By: Paul Veitch
BT Research & Innovation
A key challenge for widespread network functions virtualization (NFV) adoption is to provide predictable and deterministic quality of service (QoS) in terms of key metrics like network throughput, packet latency, and jitter. Addressing this challenge is particularly crucial for successful 5G deployments, which will need to support a diverse range of service types, many having stringent performance targets.
Factors affecting NFV performance exist at different layers of the stack: physical hardware, system BIOS, host hypervisor, and virtualized network functions (VNFs) are critical components, all of which can be “tuned” for more predictable behavior. A crucial aspect of NFV performance management is ensuring the protection of VNF resources against “noisy neighbor” effects arising from shared resources, such as the processor’s last-level cache (LLC), being consumed in extremis within a multi-tenant setup. This means one VNF’s resources are restricted by another’s, which negatively impacts performance (Figure 1).
Figure 1: Shared processor resources and last-level cache hogging by “noisy neighbor.”
Since 2015, Intel has launched a range of core processors enabled to support features like Cache Monitoring Technology (CMT), Cache Allocation Technology (CAT), and Memory Bandwidth Monitoring (MBM). Collectively, these tools enable proactive monitoring of shared resource consumption and software-programmable control of available resources realizing “platform-level” QoS for different VNFs in a multi-tenant environment. The syntax “pqos” is used for command-line settings for CAT.

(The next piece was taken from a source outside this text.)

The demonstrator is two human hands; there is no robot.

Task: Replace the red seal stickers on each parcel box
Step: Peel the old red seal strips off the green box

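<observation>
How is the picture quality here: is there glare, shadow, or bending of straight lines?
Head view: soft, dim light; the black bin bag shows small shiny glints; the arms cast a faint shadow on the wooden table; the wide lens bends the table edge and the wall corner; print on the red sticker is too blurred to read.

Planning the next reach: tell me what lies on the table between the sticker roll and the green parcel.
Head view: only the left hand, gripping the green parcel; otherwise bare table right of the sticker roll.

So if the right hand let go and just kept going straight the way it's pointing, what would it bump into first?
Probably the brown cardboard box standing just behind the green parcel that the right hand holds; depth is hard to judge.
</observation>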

This article provides some practical insights into BT’s setup and testing of CAT using real-world VNFs, including a Fortinet vFirewall* and a Brocade vRouter*. This article complements a recently published paper at IEEE Netsoft 2017 1, which focused on proving the benefits of technologies like CAT to mitigate noisy neighbor effects.
Experimental Setup: Foundation
The testbed is based on Linux* KVM (Kernel-based Virtual Machine) using Open vSwitch* with the Data Plane Development Kit (OVS-DPDK). The x86 server uses Intel® Xeon® processors D-1537 enabled to support CMT and CAT software. Table 1 lists the key hardware and software elements.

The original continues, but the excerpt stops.